Trade war restrictions force Huawei to sell Honor business


Huawei announced Tuesday that it has decided to sell its Honor sub-brand to Shenzhen Zhixin New Information Technology, as part of a deal whose financial terms were not disclosed.

“Huawei’s consumer business has come under enormous pressure lately. This is due to a persistent unavailability of the technical elements necessary for our mobile telephony activity. The company said in a statement.

“This decision was made by Honor’s industrial chain to ensure its own survival. More than 30 agents and resellers of the Honor brand first proposed this acquisition. ”

The Chinese giant said that once the deal is done, Huawei will “not own any shares or be involved in any business management or decision-making activity” related to Honor.

Honor, a sub-brand that offers mid-range handsets to the smartphone market, has reached the milestone of selling more than 70 million devices per year, Huawei said.

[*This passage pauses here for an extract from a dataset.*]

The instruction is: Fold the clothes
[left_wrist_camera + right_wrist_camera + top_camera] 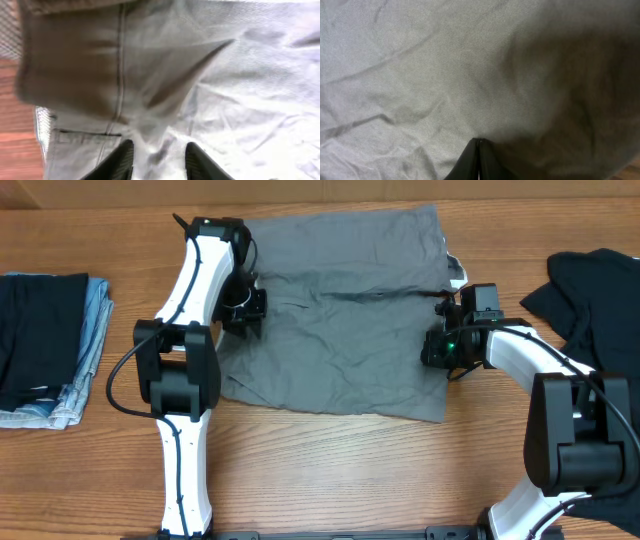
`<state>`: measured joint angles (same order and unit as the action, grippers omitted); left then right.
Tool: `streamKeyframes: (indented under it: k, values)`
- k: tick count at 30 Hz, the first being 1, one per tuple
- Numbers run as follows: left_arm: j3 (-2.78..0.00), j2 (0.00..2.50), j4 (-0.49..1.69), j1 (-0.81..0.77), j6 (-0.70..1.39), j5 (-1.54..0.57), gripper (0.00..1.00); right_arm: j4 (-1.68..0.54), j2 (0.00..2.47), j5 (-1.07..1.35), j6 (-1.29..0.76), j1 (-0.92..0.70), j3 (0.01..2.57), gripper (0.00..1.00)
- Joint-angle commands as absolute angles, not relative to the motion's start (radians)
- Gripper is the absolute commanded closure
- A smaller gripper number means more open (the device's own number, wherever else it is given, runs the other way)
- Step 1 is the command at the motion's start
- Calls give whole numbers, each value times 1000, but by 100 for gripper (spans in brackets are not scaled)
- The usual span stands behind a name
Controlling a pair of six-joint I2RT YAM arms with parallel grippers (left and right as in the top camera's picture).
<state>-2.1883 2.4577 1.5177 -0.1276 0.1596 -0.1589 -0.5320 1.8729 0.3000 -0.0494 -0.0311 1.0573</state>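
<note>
Left gripper [156, 161]: spread, its two dark fingers [119, 161] set apart on the left edge of the cloth, with a wrinkle of fabric lying between them.
Right gripper [479, 162]: pressed together, the black tips meeting in a point on the cloth at its right edge. I cannot tell whether any fabric is caught between them.
Task's thing: a grey woven garment [340, 320] lies spread flat in the middle of the table, roughly rectangular, between the two arms.
Garment surface: a fine ribbed weave, matte, crossed by shallow creases. In the left wrist view a stitched seam [120, 60] runs down it, and one raised fold stands up beside that seam.
Garment edges: the near edge is fairly straight; the right edge, by the right gripper, is uneven.
In the way: the white left arm [190, 300] lies over the garment's left edge, hiding part of it from overhead.
Far left: a folded stack of dark navy and pale blue denim clothes [45, 340], squared and layered, well apart from the garment.
Far right: a loose heap of black cloth [590, 280], crumpled, near the right arm's elbow.
Underneath: a brown wood-grain table [350, 470], smooth and bare along the near side.
</note>
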Motion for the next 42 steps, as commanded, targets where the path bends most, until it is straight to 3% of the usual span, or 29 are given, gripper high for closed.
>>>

“We look forward to seeing Honor continue to create value for consumers and build a smart new world for young people,” said Huawei.

The sale is the first major structural victim inflicted on Huawei because of the bans imposed on it from Washington.

In September, Rotary Chairman Guo Ping said the company will continue to do everything in its power to strengthen its supply chain, although it continues to be under “great pressure” and is continually ” attacked ”.

“Huawei is in a tough spot these days. Endless aggression put us under great pressure, ”he said at the time.

“We always assess the specific impacts. Right now, the goal is survival.

“The United States continues to attack us and has changed its laws for the third time, which has posed great challenges to our production and operations. ”

Despite the rhetoric, in fiscal terms Huawei has continued to grow.

In its third-quarter tax return released last month, Huawei said it saw its revenue increase 9.9% to 671 billion yuan.

“In the first three quarters of 2020, Huawei’s business results have basically met expectations,” he said.

“As the world grapples with COVID-19, Huawei’s global supply chain is under intense pressure and its production and operations face significant challenges. The company continues to do its best to find solutions, survive and move forward, and meet its obligations as customers and suppliers. ”

During the weekend, Reuters reported that the United States has approved Qualcomm to sell 4G chips for mobile phones to Huawei.

Due to Huawei’s bans, companies involved in manufacturing or designing equipment using American technology need a license to sell to the company.